Leaderboard
ReasonScape Leaderboard (leaderboard.py)¶
The ReasonScape Leaderboard provides a multi-domain, reasoning-aware LLM performance ranking system with embedded multi-task performance landscape visualization and comprehensive statistical analysis.
Usage¶
# Interactive web dashboard
python leaderboard.py data/dataset.json
# Interactive with non-standard port
python leaderboard.py data/dataset.json --port 8080
# Generate filtered markdown report
python leaderboard.py data/dataset.json --groups "production" --markdown report.md
Command Line Options¶
config
: Configuration JSON file (required)--port PORT
: Custom port for web server (default: 8050)--url-base-pathname
: Base URL pathname for deployment--groups GROUPS
: Comma-separated list of scenario groups to include--markdown MARKDOWN
: Output markdown report instead of interactive dashboard
Interactive Dashboard Features¶
Dynamic Filtering¶
- Group Filter: Filter models by scenario groups (top, experimental, etc.)
- Manifold Filter: Show all difficulty levels or filter to specific ranges
Multi-Difficulty Model Display¶
Models now display up to 3 rows per model showing performance across difficulty levels:
- Easy: Baseline reasoning tasks
- Medium: Intermediate complexity scenarios
- Hard: Advanced reasoning challenges
This multi-row format reveals how models scale with task difficulty and identifies failure modes.
Interactive Rankings with Statistical Confidence¶
- Models ranked by ReasonScore with per-task breakdowns and 95% confidence intervals
- Average Token Usage showing completion efficiency
- Color-coded performance indicators: Green (top performance) → Red (poor performance)
- Asterisks mark incomplete evaluations or insufficient statistical data
- Hover tooltips reveal detailed performance metrics and failure analysis
Performance Landscape Visualization¶
Novel embedded difficulty manifold plots provide at-a-glance performance understanding:
- Colored squares: Mean accuracy across difficulty ranges (color = performance level)
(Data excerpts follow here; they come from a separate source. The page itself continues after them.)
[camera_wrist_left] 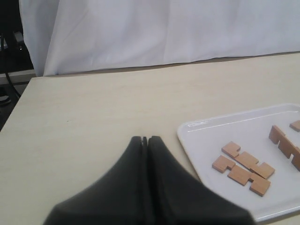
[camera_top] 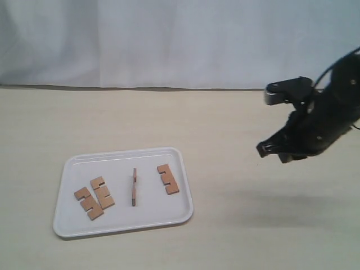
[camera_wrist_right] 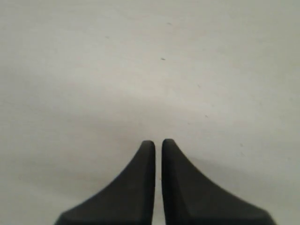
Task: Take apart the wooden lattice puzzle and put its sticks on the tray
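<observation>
White cloth [camera_top: 169, 39] hangs behind the pale counter [camera_top: 253, 225], and the white tray [camera_top: 152, 211] sits toward its left side. All four sticks lie on it, so the lattice puzzle is fully apart. Two flat sticks [camera_top: 94, 198] touch each other, a third stick [camera_top: 134, 187] stands on its edge in the middle, and the fourth stick [camera_top: 167, 179] lies flat nearer the right rim. They look light, stiff and thin. I'd pinch one across its long edges, and the standing one would likely topple at a nudge. The right fingers [camera_wrist_right: 140, 178] hang in the air well apart from the tray, all but together and empty. The left fingers [camera_wrist_left: 131, 164] are pressed together, holding nothing.
</observation>
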Available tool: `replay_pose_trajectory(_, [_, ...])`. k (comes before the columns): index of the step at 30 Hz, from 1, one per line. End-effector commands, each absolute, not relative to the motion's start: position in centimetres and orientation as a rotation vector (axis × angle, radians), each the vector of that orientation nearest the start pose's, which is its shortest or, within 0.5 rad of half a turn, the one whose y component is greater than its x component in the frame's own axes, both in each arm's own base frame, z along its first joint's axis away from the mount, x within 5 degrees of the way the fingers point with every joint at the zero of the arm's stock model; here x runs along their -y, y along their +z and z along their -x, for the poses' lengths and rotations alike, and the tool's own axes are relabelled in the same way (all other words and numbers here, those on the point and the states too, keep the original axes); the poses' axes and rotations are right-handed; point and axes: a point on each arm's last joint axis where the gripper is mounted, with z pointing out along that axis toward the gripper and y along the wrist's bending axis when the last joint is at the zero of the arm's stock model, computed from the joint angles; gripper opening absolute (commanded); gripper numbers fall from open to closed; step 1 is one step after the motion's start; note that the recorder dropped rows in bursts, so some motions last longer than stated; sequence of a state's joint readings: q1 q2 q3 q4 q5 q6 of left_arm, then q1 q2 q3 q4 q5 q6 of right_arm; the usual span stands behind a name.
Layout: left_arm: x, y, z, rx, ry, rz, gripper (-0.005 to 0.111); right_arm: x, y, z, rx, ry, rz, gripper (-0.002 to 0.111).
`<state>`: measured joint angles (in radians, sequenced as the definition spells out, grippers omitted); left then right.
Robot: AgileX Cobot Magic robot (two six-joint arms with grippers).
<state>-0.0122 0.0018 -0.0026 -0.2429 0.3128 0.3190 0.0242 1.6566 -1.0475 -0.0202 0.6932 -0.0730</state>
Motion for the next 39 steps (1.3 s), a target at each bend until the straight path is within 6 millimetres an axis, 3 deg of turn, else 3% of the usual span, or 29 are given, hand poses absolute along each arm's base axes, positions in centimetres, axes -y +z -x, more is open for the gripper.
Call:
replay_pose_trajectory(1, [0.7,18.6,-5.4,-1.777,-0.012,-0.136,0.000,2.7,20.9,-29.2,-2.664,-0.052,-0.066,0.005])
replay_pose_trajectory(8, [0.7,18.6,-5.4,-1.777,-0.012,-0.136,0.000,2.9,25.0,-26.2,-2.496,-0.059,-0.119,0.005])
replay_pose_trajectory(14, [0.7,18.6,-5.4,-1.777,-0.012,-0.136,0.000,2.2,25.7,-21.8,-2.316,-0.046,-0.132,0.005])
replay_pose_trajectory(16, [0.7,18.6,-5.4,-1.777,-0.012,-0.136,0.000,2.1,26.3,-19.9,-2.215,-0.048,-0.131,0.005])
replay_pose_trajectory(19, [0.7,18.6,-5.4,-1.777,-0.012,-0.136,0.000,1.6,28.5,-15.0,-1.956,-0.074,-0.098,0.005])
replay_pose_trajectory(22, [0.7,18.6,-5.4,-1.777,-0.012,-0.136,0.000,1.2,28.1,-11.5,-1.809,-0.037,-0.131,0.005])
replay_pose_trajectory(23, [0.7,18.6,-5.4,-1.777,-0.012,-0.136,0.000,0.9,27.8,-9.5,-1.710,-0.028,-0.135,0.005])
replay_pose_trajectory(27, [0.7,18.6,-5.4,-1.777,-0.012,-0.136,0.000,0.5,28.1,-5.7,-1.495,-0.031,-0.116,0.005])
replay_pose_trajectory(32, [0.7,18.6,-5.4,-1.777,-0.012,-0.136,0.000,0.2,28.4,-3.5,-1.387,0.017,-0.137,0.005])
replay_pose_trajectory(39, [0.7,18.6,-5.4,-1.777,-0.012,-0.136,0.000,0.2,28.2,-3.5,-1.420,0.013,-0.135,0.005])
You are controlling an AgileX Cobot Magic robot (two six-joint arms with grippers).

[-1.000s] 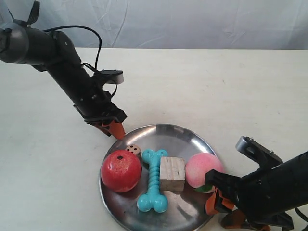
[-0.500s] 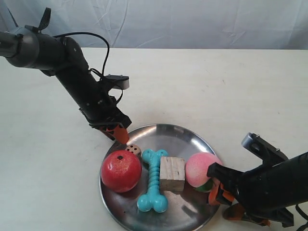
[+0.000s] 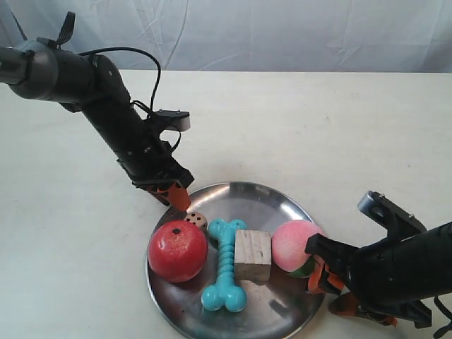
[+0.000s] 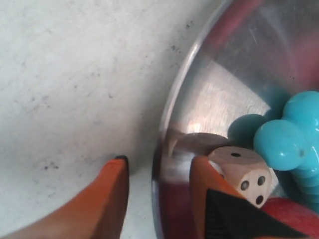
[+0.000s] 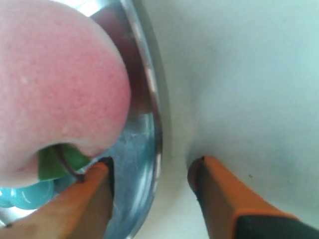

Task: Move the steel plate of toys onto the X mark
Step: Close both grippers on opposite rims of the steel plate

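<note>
One steel plate (image 3: 258,201), five toys, two grippers straddling its rim

The shiny round plate sits on the cream table (image 3: 318,127) holding one glossy red apple (image 3: 177,250), one fuzzy pink peach (image 3: 297,246), one knobby turquoise rubber bone (image 3: 225,274), one pale wooden cube (image 3: 253,255) and one small spotted die (image 3: 196,219). The left gripper (image 4: 159,164) hasn't budged in half a second, while the right gripper (image 5: 150,165) has slid a bit outward. Both have their orange fingers spread, one inside the rim and one outside.
</note>
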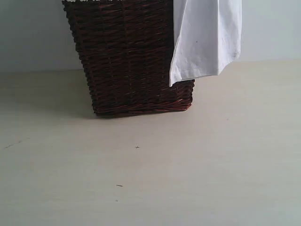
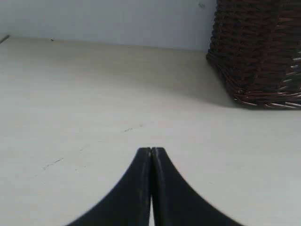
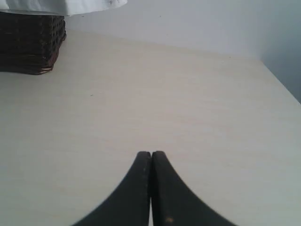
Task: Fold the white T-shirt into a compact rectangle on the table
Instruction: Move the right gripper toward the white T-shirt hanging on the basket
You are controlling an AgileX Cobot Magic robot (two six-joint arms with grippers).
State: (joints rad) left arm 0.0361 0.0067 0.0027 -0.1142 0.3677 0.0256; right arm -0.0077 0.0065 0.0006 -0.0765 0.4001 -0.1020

- Whiskers: 95% confidence intervals showing statistical reliability
- Red squares: Truncation issues indicating context limits or reasoning failures
- Color legend: Task-specific color coding in table header
Token Efficiency Analysis¶
- Score/Token ratios identify cost-performance optimal models
- Average completion length tracking across all tasks
- Resource utilization summaries for deployment planning
Markdown Report Generation¶
The --markdown
option generates comprehensive static reports including:
Performance Results Table¶
- ReasonScore rankings across all models and difficulty levels
- Per-task accuracy scores with confidence intervals
- Truncation indicators
[-.XX]
showing completion reliability issues
Resource Usage Analysis¶
- Total token consumption per model
- Average tokens per completion
- Test count breakdowns by task category
- Overall resource utilization summaries
Group-Based Analysis¶
Use --groups
along with --markdown
to focus analysis on specific model categories:
# Compare only production models
python leaderboard.py data/dataset.json --groups "production,stable" --markdown experiment_results.md
ReasonScore Calculation¶
ReasonScore provides a unified performance metric across all tasks and difficulty levels:
ReasonScore = 1000 × Geometric_Mean([
adjusted_center + adjusted_margin - truncated_ratio
])
Where:
- adjusted_center: Knowledge-adjusted accuracy (performance above random guessing)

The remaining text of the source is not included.